Sketch of a measurement of a single metal atom (copper or iron) adsorbed on the Cu(111) surface imaged with a CO tip in constant height in (a) side and (b) top view, respectively. (c) Sketch of a COFI measurement with a tilted monoatomic metal tip. The green torus indicates the repulsive torus resolved in previous experiments [22]. (d) COFI image of Fig. 3. (e) The repulsive sickle is interpreted as a torus segment of the front most atom of the tip's apex imaged with the CO molecule adsorbed on the surface. The white scale bar resembles a length of 300 pm.

Figure 11

(a)–(d) The vertical short-range force in four different tip-sample distances. (e) The vertical short-range force in the plane defined by the blue arrow and the $z$ axis. Due to symmetry arguments, the adsorption of the CO molecule to the metal tip's apex as sketched in (f) is more likely than an adsorption as sketched in (g). (h)–(k) The short-range lateral force in the $y$ direction. All $z$ distances are given with respect to point contact $G_0^{\mathrm{CO}}={\left(404497\mathrm{\Omega }\right)}^{-1}$ for CO tips [36]. The scale bars in this figure represent a length of 300 pm.

Figure 12

(a) The experimentally observed lateral force acting between a monoatomic metal tip and a single CO molecule on the surface is higher in absolute value when the tilted part of the tip is facing the CO molecule (see red curve along $x_{\mathrm{B}}$ in Fig. 2(g) of Ref. [38]). (b) The analytical model yields reversed asymmetries for a negative charge $q_{\mathrm{CO},\mathrm{surface}}=-0.03e$ (red curve) versus a positive charge $q_{\mathrm{CO},\mathrm{surface}}=+0.03e$ (blue curve) on the oxygen atom. (c) The charges $q_{\mathrm{CO},\mathrm{surface}}=\pm 0.03e$ were placed in a distance of ${\mathit{off}}_{\mathrm{CO},\mathrm{surface}}=100\mathrm{pm}$ with respect to the core of the oxygen atom. The tilt angle of the tip was set to $\alpha ={20}^{\circ }$.

Figure 13

(a)–(e) Topographic images of five different pentamers which were all created by controlled lateral manipulation using CO tips. The two pentamers shown in (a) and (b) were created and imaged with the same CO tip. The pentamer depicted in (c) was built up and imaged with another CO tip.

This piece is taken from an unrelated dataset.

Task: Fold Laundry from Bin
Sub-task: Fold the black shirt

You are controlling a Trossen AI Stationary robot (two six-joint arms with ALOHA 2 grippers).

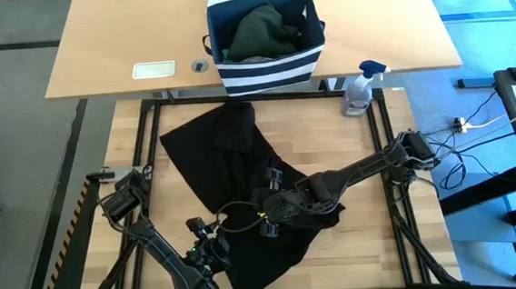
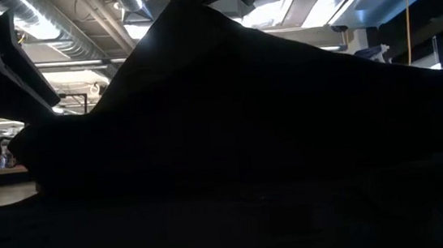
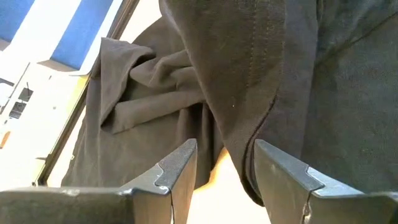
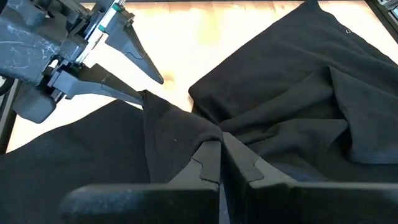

The pentamers depicted in (d) and (e) were created and imaged with a third CO tip. (f)–(j) Simultaneously acquired frequency shift images which resolve the individual atoms within the clusters. (k)–(o) Frequency shift images of (f)–(j) after post processing in order to enhance the contrast [Gaussian filter ($\sigma =10\mathrm{pm}$), Laplace filter, Gaussian filter ($\sigma =10\mathrm{pm}$)]. All observed pentamers adsorb in an in-plane geometry. In all images of this figure, the tunneling current setpoint was set to 300 pA, except for the cluster shown in the middle column where a tunneling current setpoint of 400 pA was used. The bias voltage was set to $-10$ mV and all images consist of 256 pixel by 256 pixel.